Autre exemple : nous venons de faire un choix industriel avec un partenaire qui a investi 85 millions d'euros dans une usine située dans la Meuse, où seront produits tous nos yaourts pour la France. La discussion qui a eu lieu tout récemment avec les éleveurs laitiers me permet d'expliquer la décomposition du prix, là encore fixé contractuellement. On établit pour les groupements d'éleveurs laitiers concernés un prix-plancher en dessous duquel on ne descendra jamais, quoi qu'il arrive, même si les cours baissent demain ; on ajoute une prime « qualité du lait », ce qui est une pratique courante, et aussi des primes correspondant à nos propres considérations de qualité. La plupart des produits de ce groupement répondent au cahier des charges Bleu-Blanc-Coeur ; cela signifie une alimentation animale différente et la prime Bleu-Blanc-Coeur est de trois centimes au litre en plus. Mais tous les agriculteurs qui vont alimenter l'usine en question n'étaient pas encore convertis à ce cahier des charges ; s'ils jouent le jeu, ils percevront une prime de 1,5 centime au litre pendant la période de reconversion, puis elle passera à 3 centimes au litre. Un tel mécanisme conduit à des prix un peu plus élevés que le marché. Nous pourrions décider de fabriquer des yaourts de base avec du lait de base, mais nous ne le faisons pas ; cela permet de mieux rémunérer. De plus, avec cette usine, nous nous engageons pour cinq ans, et chacun y gagne, alors que toutes les négociations dont nous avons parlé portent sur une année. Nous nous efforçons de multiplier les accords de ce type, pour le lait bio par exemple.
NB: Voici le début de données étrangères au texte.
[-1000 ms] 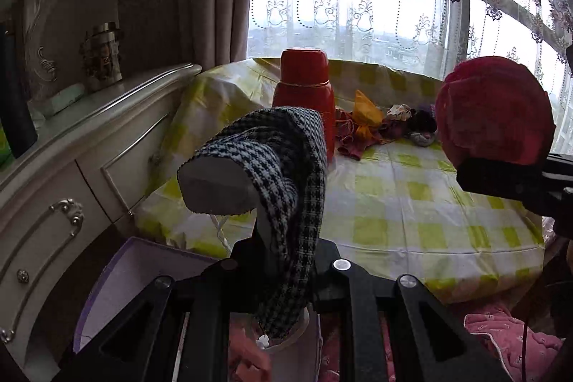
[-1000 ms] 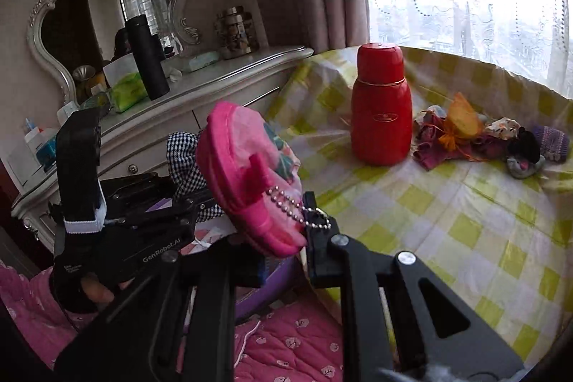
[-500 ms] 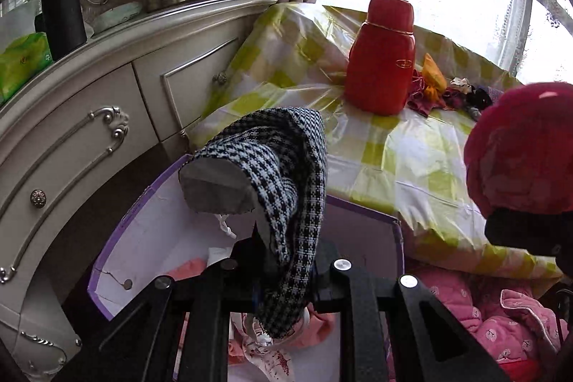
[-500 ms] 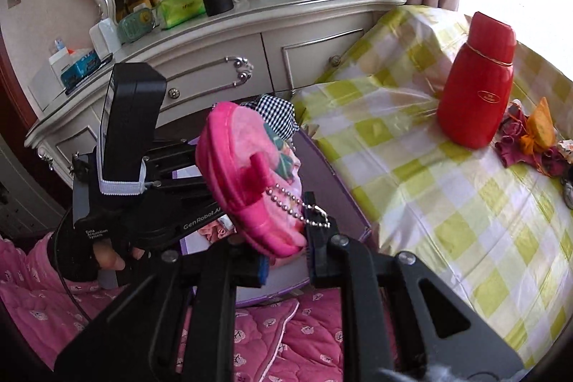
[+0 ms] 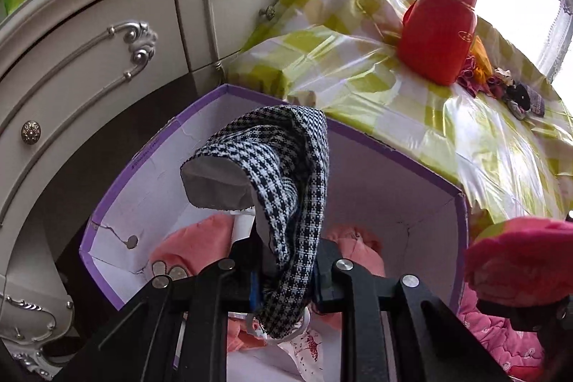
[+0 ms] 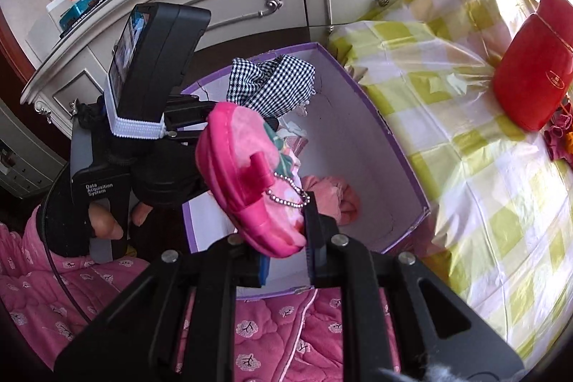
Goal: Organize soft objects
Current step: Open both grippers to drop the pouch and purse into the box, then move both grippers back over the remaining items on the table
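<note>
Swung both tools away from the counter [image 5: 412, 102] to above the purple box [image 5: 358, 174], left tool [image 5: 286, 271] just loosening on the checked cloth [image 5: 286, 160], right tool [image 6: 284, 256] clamped on the pink pouch [image 6: 247, 174], so dropping in seemed next.

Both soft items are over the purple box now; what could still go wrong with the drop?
1. The checked cloth drapes over the left hand-held gripper, whose jaws have just been opening; it may snag instead of falling into the purple box.
2. The pink pouch in the right hand-held gripper trails a bead chain that could catch on a finger.
</note>
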A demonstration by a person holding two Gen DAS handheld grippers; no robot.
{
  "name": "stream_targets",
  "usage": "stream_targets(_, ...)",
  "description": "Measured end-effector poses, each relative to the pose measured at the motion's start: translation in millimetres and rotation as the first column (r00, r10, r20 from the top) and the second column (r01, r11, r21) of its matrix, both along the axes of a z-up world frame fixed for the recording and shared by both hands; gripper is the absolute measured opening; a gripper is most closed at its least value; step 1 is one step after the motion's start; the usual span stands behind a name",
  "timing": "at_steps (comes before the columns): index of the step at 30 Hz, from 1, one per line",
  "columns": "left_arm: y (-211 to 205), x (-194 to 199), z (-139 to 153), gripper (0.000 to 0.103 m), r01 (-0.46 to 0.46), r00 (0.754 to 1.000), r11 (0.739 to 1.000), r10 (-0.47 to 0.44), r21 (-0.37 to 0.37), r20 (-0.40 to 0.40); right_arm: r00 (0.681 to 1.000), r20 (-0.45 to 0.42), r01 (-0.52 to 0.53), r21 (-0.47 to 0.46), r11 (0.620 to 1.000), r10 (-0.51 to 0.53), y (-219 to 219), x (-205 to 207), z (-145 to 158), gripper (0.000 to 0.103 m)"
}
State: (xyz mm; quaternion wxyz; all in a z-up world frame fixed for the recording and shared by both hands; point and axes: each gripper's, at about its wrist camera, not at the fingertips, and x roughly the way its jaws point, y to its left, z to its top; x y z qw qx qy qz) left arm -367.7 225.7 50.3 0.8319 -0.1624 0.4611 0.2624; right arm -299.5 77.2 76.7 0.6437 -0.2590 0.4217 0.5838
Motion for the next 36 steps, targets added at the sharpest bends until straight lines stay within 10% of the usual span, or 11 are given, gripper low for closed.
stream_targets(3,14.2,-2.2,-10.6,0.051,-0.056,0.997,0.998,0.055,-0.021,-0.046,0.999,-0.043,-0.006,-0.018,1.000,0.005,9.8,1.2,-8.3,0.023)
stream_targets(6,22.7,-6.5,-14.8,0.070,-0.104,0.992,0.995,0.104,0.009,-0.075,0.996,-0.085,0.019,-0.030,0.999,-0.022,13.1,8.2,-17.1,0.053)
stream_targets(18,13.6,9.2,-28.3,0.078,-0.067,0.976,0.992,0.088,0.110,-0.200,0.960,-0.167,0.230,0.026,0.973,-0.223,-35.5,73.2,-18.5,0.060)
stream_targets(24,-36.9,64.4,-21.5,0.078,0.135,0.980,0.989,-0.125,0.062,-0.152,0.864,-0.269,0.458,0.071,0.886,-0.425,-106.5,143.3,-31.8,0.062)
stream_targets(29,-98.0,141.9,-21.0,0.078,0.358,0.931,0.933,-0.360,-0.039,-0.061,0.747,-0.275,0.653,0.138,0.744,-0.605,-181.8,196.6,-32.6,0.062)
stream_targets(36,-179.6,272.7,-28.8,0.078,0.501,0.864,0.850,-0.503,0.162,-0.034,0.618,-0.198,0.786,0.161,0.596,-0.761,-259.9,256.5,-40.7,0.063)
Dernier exemple, auquel je tiens, et qui était dans l'esprit de la loi avant la loi : depuis 2016, nous avons signé avec la Fédération nationale bovine un accord sur « le coeur de gamme ». Nous ne sommes que deux distributeurs en France à avoir choisi de payer un peu plus cher toute la viande labellisée – charolaise, limousine, etc. Depuis l'entrée en vigueur de la loi, 13 millions d'euros ont été prélevés sur nos marges et alloués au complément de prix payé aux éleveurs bovins. J'étais à la foire de Charolles, au coeur du pays charolais ; les agriculteurs présents avaient salué notre dispositif et celui de mon confrère qui procède de la même manière, et regretté que nous ne soyons pas plus nombreux à nous engager de la sorte au moment où les éleveurs de viande bovine connaissent des temps difficiles.